Aon infotech

Posted on Jun 20

Rate Limiting Without User Accounts — Strategies for Anonymous APIs

#api #backend #systemdesign #javascript

Rate limiting an authenticated API is straightforward — you have a user ID, you track requests per user, you throttle when they exceed limits.

Rate limiting an anonymous API is a different problem entirely. No user ID means you're working with proxies for identity: IP address, device fingerprint, behavioral signals. Each has weaknesses. Here's how to layer them effectively, which is exactly the challenge we solved building free AI image generator no sign up.

Why Anonymous Rate Limiting Is Harder

With authenticated users:

// Simple — user ID is a stable, reliable identifier
const key = `rate_limit:${userId}`;
const requests = await redis.incr(key);
if (requests > LIMIT) throw new RateLimitError();

With anonymous users, you have no stable identifier. Everything you use as a proxy is either spoofable, unreliable, or both.

Layer 1 — IP Address (Baseline)

IP is the obvious first layer. It's available on every request and requires no client cooperation.

// middleware.js
export function middleware(request) {
  const ip = 
    request.headers.get('x-forwarded-for')?.split(',')[0].trim() 
    ?? request.headers.get('x-real-ip')
    ?? 'unknown';

  return ip;
}

The problems with IP-only rate limiting:

Shared IPs are common.

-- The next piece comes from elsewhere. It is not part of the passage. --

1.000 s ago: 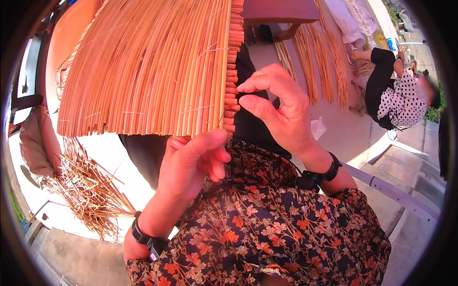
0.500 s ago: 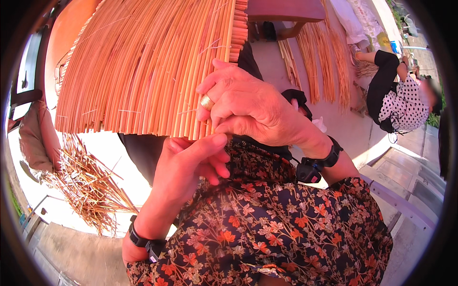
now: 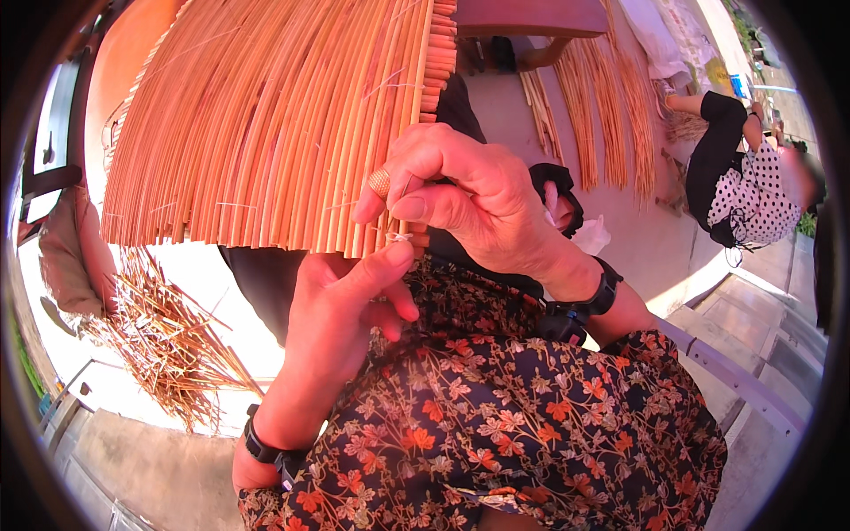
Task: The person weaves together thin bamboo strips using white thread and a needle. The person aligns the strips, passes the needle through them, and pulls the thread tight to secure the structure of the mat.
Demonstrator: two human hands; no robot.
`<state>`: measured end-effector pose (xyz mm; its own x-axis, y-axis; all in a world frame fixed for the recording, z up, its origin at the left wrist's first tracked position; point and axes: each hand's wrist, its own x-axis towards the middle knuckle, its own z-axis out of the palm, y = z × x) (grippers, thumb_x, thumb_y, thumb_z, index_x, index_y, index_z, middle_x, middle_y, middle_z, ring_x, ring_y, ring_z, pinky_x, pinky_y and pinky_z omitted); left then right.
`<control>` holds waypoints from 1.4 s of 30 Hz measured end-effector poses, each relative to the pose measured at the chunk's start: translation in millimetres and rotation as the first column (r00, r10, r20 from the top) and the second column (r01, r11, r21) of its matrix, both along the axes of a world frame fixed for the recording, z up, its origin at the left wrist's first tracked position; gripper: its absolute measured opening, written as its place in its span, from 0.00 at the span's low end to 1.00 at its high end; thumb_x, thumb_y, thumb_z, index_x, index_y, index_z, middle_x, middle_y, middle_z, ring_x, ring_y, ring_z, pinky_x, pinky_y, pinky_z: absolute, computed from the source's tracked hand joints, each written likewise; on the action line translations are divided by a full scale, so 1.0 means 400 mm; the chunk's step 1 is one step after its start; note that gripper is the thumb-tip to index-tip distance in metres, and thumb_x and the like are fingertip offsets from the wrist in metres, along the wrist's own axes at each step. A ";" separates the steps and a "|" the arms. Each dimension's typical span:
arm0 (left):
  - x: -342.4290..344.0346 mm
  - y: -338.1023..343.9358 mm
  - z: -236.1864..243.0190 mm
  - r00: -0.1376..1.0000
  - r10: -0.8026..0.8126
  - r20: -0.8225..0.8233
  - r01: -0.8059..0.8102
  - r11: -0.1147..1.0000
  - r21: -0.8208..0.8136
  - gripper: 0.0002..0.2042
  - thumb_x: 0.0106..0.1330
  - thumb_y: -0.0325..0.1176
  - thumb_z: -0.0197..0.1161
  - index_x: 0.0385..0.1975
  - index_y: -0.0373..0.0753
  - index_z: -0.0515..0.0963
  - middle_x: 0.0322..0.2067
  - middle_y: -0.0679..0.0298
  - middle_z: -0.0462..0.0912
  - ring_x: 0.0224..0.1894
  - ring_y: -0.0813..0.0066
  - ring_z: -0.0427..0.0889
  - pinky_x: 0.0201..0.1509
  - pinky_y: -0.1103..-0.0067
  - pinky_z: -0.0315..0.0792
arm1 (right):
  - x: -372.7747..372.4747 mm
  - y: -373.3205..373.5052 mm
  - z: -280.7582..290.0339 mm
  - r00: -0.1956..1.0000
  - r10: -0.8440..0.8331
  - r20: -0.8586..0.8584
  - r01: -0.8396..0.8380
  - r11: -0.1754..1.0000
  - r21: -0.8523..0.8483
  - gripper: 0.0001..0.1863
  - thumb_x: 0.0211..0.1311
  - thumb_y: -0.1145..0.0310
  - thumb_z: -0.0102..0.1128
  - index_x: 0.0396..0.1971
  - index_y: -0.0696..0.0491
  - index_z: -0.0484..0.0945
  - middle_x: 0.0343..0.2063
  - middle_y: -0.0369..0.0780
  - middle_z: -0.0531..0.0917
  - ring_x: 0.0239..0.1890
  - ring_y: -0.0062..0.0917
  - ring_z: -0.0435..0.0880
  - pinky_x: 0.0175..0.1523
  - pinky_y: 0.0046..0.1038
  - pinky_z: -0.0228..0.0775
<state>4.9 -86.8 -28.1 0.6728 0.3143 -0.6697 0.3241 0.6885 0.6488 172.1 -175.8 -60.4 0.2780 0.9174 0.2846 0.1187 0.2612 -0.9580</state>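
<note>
A mat of reed stalks (image 3: 257, 133), tied side by side with pale thread, spreads in front of me. My left hand (image 3: 341, 296) grips its near right corner, thumb at the stalk ends and the other fingers loosely curled below. A small loop of white thread (image 3: 398, 237) shows just above that thumb. Over the same corner is my right hand (image 3: 469, 199), its thumb and fingers pinched together. What it pinches is too thin to make out. One of its fingers wears a dimpled gold-coloured thimble ring (image 3: 379, 183).
Loose broken stalks (image 3: 168, 345) lie in a heap at the left. Long reed bundles (image 3: 606, 115) rest on the floor at the far right, near a wooden bench (image 3: 531, 19). Another person (image 3: 753, 186) in a polka-dot top sits at the right. A dark bag (image 3: 567, 199) stands beyond my right wrist.
My right hand has lifted slightly off the mat's corner, uncovering the white thread loop and stalk ends. My left hand keeps its grip, nearly in place.
</note>
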 end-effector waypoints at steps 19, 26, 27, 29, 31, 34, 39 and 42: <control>-0.008 0.019 0.002 0.997 -0.069 -0.018 0.068 0.996 -0.064 0.15 0.69 0.41 0.64 0.40 0.32 0.78 0.31 0.60 0.81 0.25 0.76 0.81 0.20 0.83 0.70 | 0.015 0.016 0.090 0.936 0.152 -0.316 -0.202 0.971 -0.130 0.08 0.72 0.71 0.59 0.39 0.60 0.72 0.30 0.38 0.79 0.29 0.21 0.84 0.37 0.24 0.80; -0.025 0.020 -0.027 0.998 -0.046 -0.043 0.040 0.989 -0.145 0.15 0.66 0.39 0.68 0.31 0.28 0.82 0.20 0.59 0.83 0.20 0.75 0.81 0.21 0.82 0.73 | 0.004 0.085 0.034 0.499 0.292 -0.816 -0.205 0.955 0.217 0.08 0.78 0.64 0.50 0.40 0.53 0.71 0.27 0.33 0.75 0.24 0.17 0.76 0.48 0.47 0.85; -0.028 0.022 -0.033 0.998 -0.039 -0.044 0.032 0.988 -0.150 0.15 0.66 0.38 0.68 0.30 0.28 0.82 0.19 0.59 0.82 0.19 0.75 0.81 0.21 0.82 0.73 | 0.006 0.092 0.027 0.482 0.261 -0.836 -0.171 0.964 0.202 0.08 0.78 0.63 0.50 0.40 0.52 0.71 0.27 0.33 0.75 0.24 0.17 0.76 0.48 0.48 0.85; -0.031 0.024 -0.041 0.998 -0.019 -0.054 0.011 0.989 -0.148 0.14 0.66 0.37 0.68 0.29 0.29 0.82 0.19 0.60 0.82 0.18 0.75 0.80 0.21 0.81 0.73 | 0.013 0.100 0.017 0.479 0.163 -0.863 -0.133 0.985 0.112 0.09 0.78 0.63 0.51 0.39 0.52 0.72 0.27 0.32 0.75 0.24 0.17 0.77 0.49 0.49 0.84; -0.031 0.027 -0.046 0.998 -0.013 -0.061 0.004 0.991 -0.135 0.13 0.67 0.36 0.67 0.28 0.29 0.82 0.20 0.59 0.83 0.17 0.74 0.79 0.20 0.81 0.72 | 0.008 0.099 0.011 0.477 0.204 -0.855 -0.154 0.977 0.147 0.09 0.78 0.63 0.51 0.40 0.52 0.72 0.27 0.31 0.76 0.25 0.18 0.78 0.49 0.48 0.84; -0.027 0.029 -0.044 0.995 -0.036 -0.095 0.027 0.995 -0.095 0.13 0.68 0.34 0.65 0.27 0.30 0.82 0.22 0.58 0.84 0.16 0.73 0.78 0.18 0.80 0.69 | 0.019 0.106 0.007 0.634 0.094 -0.768 -0.068 0.996 0.066 0.07 0.77 0.66 0.52 0.41 0.54 0.72 0.27 0.33 0.78 0.28 0.19 0.80 0.50 0.45 0.84; -0.018 0.031 -0.023 0.989 -0.048 -0.143 0.047 0.999 -0.014 0.16 0.67 0.39 0.68 0.27 0.30 0.81 0.21 0.58 0.84 0.16 0.75 0.79 0.19 0.80 0.72 | 0.067 0.075 0.050 0.982 -0.012 -0.190 0.007 1.000 -0.026 0.04 0.73 0.73 0.57 0.42 0.57 0.74 0.29 0.36 0.80 0.32 0.19 0.84 0.46 0.30 0.83; -0.017 0.028 -0.018 0.988 -0.078 -0.136 0.102 0.978 0.181 0.19 0.66 0.44 0.69 0.28 0.29 0.81 0.21 0.59 0.83 0.16 0.76 0.79 0.19 0.81 0.72 | 0.069 0.057 0.073 0.999 -0.030 -0.023 0.028 0.994 -0.107 0.03 0.72 0.75 0.58 0.39 0.59 0.75 0.30 0.37 0.81 0.33 0.18 0.85 0.41 0.22 0.81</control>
<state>-2.0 -75.8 -35.4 0.6170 0.3845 -0.6866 0.4673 0.5230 0.7128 199.8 -153.1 -31.1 0.3106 0.9338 0.1778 0.1006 0.1537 -0.9830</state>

Corporate offices, universities, ISPs using carrier-grade NAT — dozens or hundreds of users sharing one IP address. Blocking an IP blocks all of them.

VPNs and proxies trivially bypass IP limits. A determined user can rotate through IPs faster than you can block them.

Dynamic IPs mean genuine users get rate limited because a previous user of that IP address hit the limit.

Still use it — IP rate limiting stops the majority of automated abuse. Just don't rely on it exclusively.

Layer 2 — Token Bucket Per IP With Generous Limits

Rather than hard cutoffs, token bucket algorithms allow burst usage while preventing sustained abuse:

// lib/rateLimiter.js
class TokenBucket {
  constructor({ capacity, refillRate, refillInterval }) {
    this.capacity = capacity;           // Max tokens
    this.refillRate = refillRate;       // Tokens added per interval
    this.refillInterval = refillInterval; // Milliseconds
    this.buckets = new Map();
  }

  async consume(key, tokens = 1) {
    const now = Date.now();
    let bucket = this.buckets.get(key) ?? {
      tokens: this.capacity,
      lastRefill: now,
    };

    // Refill based on elapsed time
    const elapsed = now - bucket.lastRefill;
    const intervals = Math.floor(elapsed / this.refillInterval);
    if (intervals > 0) {
      bucket.tokens = Math.min(
        this.capacity,
        bucket.tokens + intervals * this.refillRate
      );
      bucket.lastRefill = now;
    }

    if (bucket.tokens < tokens) {
      this.buckets.set(key, bucket);
      return { allowed: false, remaining: 0 };
    }

    bucket.tokens -= tokens;
    this.buckets.set(key, bucket);
    return { allowed: true, remaining: bucket.tokens };
  }
}

// Configuration for a generation endpoint
export const generationLimiter = new TokenBucket({
  capacity: 12,          // 12 burst generations
  refillRate: 1,         // 1 token per interval
  refillInterval: 60_000, // Per minute
});

Key advantage: A user can generate 12 images quickly for rapid iteration, but can't sustain 100+ requests per hour.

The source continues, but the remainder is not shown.